To understand what types of secrets will be detected, read the
caveats, and the list of
supported plugins that the package uses. Also, you should use
secret variable names that contain words that will trip the KeywordDetector plugin; see
the DENYLIST
variable for the full list of words.
If pre-commit
detects any secrets when you try to create a commit, it will detail
what it found and where to go to check the secret.
If the detected secret is a false positive, there are two options to resolve this, and
prevent your commit from being blocked:
inline allowlisting (recommended) or
updating .secrets.baseline
.
In either case, if an actual secret is detected (or a combination of actual secrets and false positives), first remove the actual secret before following either of these processes.

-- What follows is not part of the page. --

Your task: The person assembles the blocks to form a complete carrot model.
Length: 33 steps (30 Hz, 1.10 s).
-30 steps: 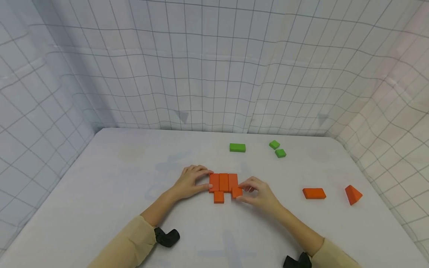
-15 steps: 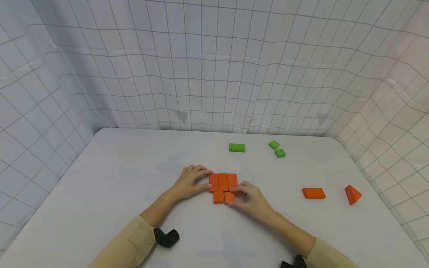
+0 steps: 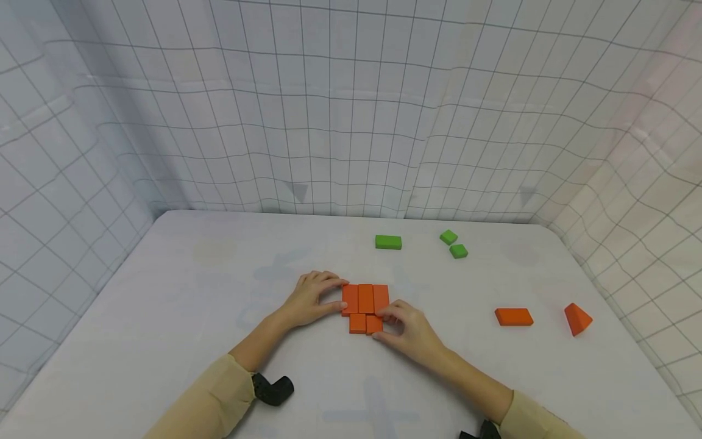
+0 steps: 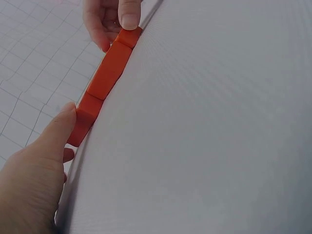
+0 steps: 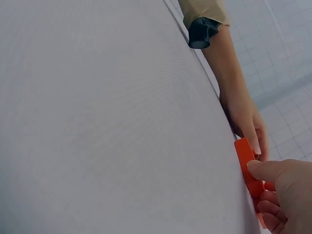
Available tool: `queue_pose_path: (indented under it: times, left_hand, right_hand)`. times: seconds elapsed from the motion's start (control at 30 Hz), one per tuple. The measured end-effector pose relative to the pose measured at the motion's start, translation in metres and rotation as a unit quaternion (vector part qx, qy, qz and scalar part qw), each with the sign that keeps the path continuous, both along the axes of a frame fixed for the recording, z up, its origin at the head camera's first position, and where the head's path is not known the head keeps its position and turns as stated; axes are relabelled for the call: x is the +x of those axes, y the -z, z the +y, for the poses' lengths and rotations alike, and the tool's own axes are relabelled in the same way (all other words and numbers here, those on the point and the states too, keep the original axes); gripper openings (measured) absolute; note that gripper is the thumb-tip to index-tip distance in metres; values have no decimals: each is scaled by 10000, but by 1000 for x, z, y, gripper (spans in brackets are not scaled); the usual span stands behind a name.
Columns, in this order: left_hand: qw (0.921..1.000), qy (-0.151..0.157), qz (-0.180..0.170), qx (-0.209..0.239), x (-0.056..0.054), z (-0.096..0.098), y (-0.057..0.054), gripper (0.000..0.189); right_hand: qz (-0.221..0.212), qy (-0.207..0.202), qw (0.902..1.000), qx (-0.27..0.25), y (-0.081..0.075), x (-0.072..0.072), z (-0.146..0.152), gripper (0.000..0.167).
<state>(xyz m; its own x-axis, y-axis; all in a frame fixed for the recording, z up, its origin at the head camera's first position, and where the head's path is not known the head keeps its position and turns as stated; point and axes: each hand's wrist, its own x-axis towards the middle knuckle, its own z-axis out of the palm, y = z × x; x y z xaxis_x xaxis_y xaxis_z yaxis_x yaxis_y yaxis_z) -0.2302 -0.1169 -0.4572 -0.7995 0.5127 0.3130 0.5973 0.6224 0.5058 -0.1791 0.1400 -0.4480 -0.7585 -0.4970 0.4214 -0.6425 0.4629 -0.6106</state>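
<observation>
Three orange rectangular blocks stand side by side on the table in the head view: a left one [image 3: 352, 295], a middle one [image 3: 365, 299] and a right one [image 3: 380, 296]. Against their near ends lie two smaller orange square blocks, a left one [image 3: 358, 324] and a right one [image 3: 373, 325]. My left hand [image 3: 308, 300] holds the left rectangular block, thumb and index finger at its outer side. With thumb and index finger, my right hand [image 3: 412, 332] pinches the right square block. In the left wrist view the row of blocks [image 4: 108, 70] spans between both hands.
A green rectangular block [image 3: 388, 242] and two small green blocks [image 3: 458, 251] lie towards the back of the white table [image 3: 208, 256]. To the right are a loose orange block [image 3: 514, 317] and an orange triangular block [image 3: 577, 319]. Grid-patterned curtains [image 3: 340, 110] surround the table.
My right hand has moved left and slightly nearer with the right square block, which now sits beside the left square block. The left hand has stayed in place.
</observation>
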Motion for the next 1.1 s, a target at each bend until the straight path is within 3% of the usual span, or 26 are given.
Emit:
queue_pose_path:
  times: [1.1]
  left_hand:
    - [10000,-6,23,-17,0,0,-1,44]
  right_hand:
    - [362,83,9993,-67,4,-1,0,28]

To exclude a false positive, add a pragma
comment such as:
secret = "Password123" # pragma: allowlist secret
or
# pragma: allowlist nextline secret
secret = "Password123"
If the detected secret is actually a secret (or other sensitive information), remove
the secret and re-commit; there is no need to add any pragma
comments.
If your commit contains a mixture of false positives and actual secrets, remove the
actual secrets first before adding pragma
comments to the false positives.
To exclude a false positive, you can also update the .secrets.baseline
by repeating
the same two commands as in the
initial setup.
During auditing, if the detected secret is actually a secret (or other sensitive
information), remove the secret and re-commit. There is no need to update the
.secrets.baseline
file in this case.
If your commit contains a mixture of false positives and actual secrets, remove the
actual secrets first before updating and auditing the .secrets.baseline
file.
It may be necessary or useful to keep certain output cells of a Jupyter notebook, for
example charts or graphs visualising some set of data. To do this, according to the
documentation for the nbstripout
package, either:
- Add a
keep_output
tag to the desired cell; or - Add
"keep_output": true
to the desired cell's metadata.
You can access cell tags or metadata in Jupyter by enabling the "Tags" or
"Edit Metadata" toolbar (View > Cell Toolbar > Tags; View > Cell Toolbar >
Edit Metadata). For the tags approach, enter keep_output
in the text field for each
desired cell, and press the "Add tag" button. For the metadata approach, press the
"Edit Metadata" button on each desired cell, and edit the metadata to look like this:
{
"keep_output": true
}
This will tell the hook not to strip the resulting output of the desired cell(s), allowing the output(s) to be committed.
ℹ️ Currently (March 2020) there is no way to add tags and/or metadata to Google Colab notebooks. It's strongly suggested that you download the Colab as a .ipynb file, and edit tags and/or metadata using Jupyter before committing the code if you want to keep some outputs.